The federal space budget for the year 2009 was left unchanged despite the global economic crisis, standing at about 82 billion rubles ($2.4 billion). In 2011, the government spent 115 billion rubles ($3.8 bln) in the national space programs.

The proposed project core budget for 2013 to be around 128.3 billion rubles. The budget for the whole space program is 169.8 billion rubles. ($5.6 bln).
By 2015, the amount of the budget can be increased to 199.2 billion rubles.

Priorities of the Russian space program include the new Angara rocket family and development of new communications, navigation and remote Earth sensing spacecraft. The GLONASS global navigation satellite system has for many years been one of the top priorities and has been given its own budget line in the federal space budget. In 2007, GLONASS received 9.9 billion rubles ($360 million), and under the terms of a directive signed by Prime Minister Vladimir Putin in 2008, an additional $2.6 billion will be allocated for its development.

- Space station funding issues
Due to International Space Station involvements, up to 50% of Russia's space budget is spent on the crewed space program as of 2009. Some observers have pointed out that this has a detrimental effect on other aspects of space exploration, and that the other space powers spend much lesser proportions of their overall budgets on maintaining human presence in orbit.

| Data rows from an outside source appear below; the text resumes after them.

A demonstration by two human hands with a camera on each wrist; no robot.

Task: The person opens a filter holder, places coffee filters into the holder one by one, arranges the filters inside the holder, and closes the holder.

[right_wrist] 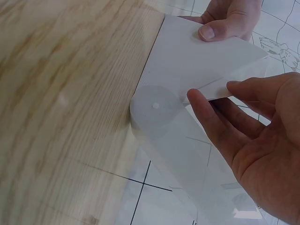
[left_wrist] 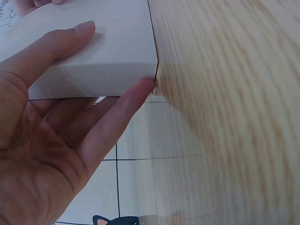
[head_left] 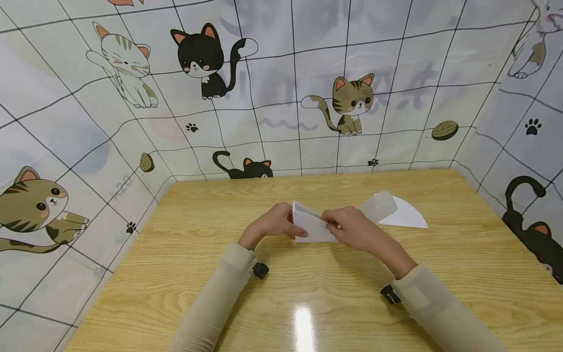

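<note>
A white thin-walled paper box [head_left: 311,229] stands on edge on the table between my hands, its narrow top gap showing in the head view. My left hand [head_left: 277,221] grips its left end, with the thumb on the broad front face [left_wrist: 122,42] and the other fingers along the narrow side. At the box's right upper edge my right hand [head_left: 354,229] pinches the wall between thumb and fingers. A translucent strip with a rounded end [right_wrist: 154,119] overlaps the box's lower corner in the right wrist view.
Beyond my right hand, a translucent rounded flap [head_left: 381,207] lies over a white fan-shaped sheet [head_left: 406,213] on the wooden table [head_left: 211,210]. A cat-patterned curtain [head_left: 281,112] encloses the table's back and sides. Dark strap buckles [head_left: 260,270] hang at both sleeve cuffs.
</note>
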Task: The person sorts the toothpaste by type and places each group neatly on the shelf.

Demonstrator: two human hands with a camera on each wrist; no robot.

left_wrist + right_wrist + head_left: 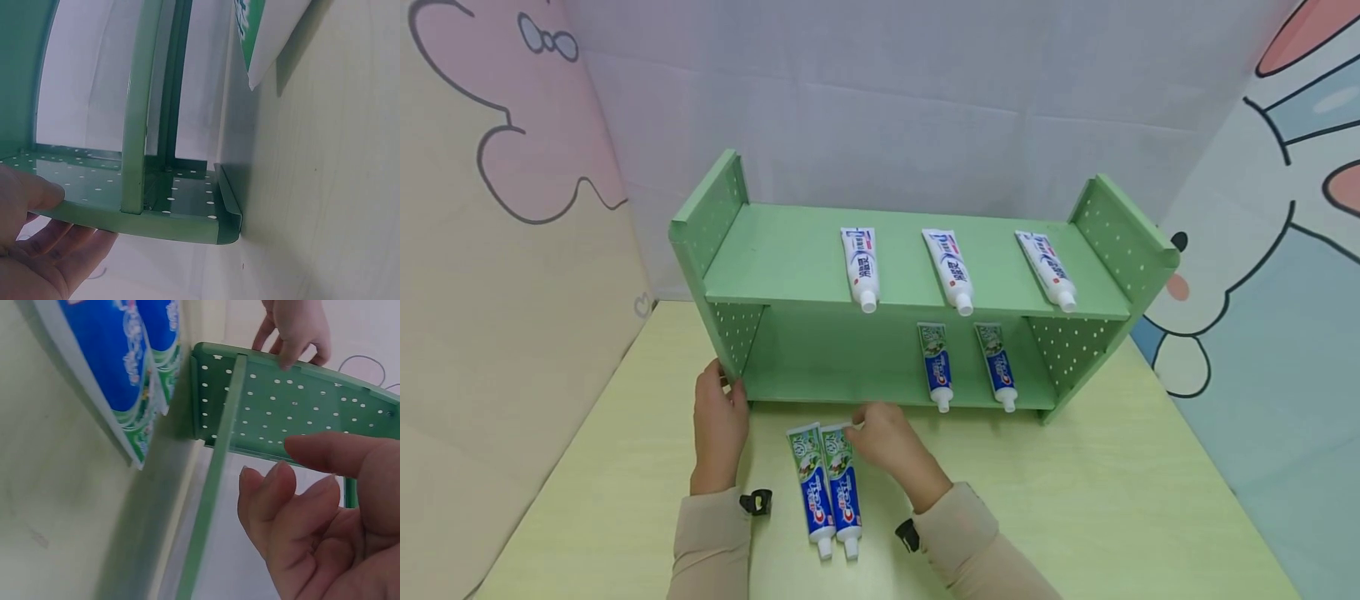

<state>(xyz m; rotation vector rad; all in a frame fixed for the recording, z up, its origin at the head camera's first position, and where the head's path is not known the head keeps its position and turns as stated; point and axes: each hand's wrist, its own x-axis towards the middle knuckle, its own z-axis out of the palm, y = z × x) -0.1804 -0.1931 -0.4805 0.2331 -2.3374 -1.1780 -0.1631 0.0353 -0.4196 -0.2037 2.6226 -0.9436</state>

Despite the considerably improved budget, attention of legislative and executive authorities, positive media coverage and broad support among the population, the Russian space program continues to face several problems. Wages in the space industry are low; the average age of employees is high (46 years in 2007), and much of the equipment is obsolete. On the positive side, many companies in the sector have been able to profit from contracts and partnerships with foreign companies; several new systems such as new rocket upper stages have been developed in recent years; investments have been made to production lines, and companies have started to pay more attention to educating a new generation of engineers and technicians.

- 2011 New director
On 29 April 2011, Perminov was replaced with Vladimir Popovkin as the director of Roscosmos. The 65-year-old Perminov was over the legal age for state officials, and had received some criticism after a failed GLONASS launch in December 2010. Popovkin is a former commander of the Russian Space Forces and First Deputy Defense Minister of Russia. Also in 2011, the Fobos-Grunt Mars mission was lost in low Earth orbit and crashed back to earth in 2012.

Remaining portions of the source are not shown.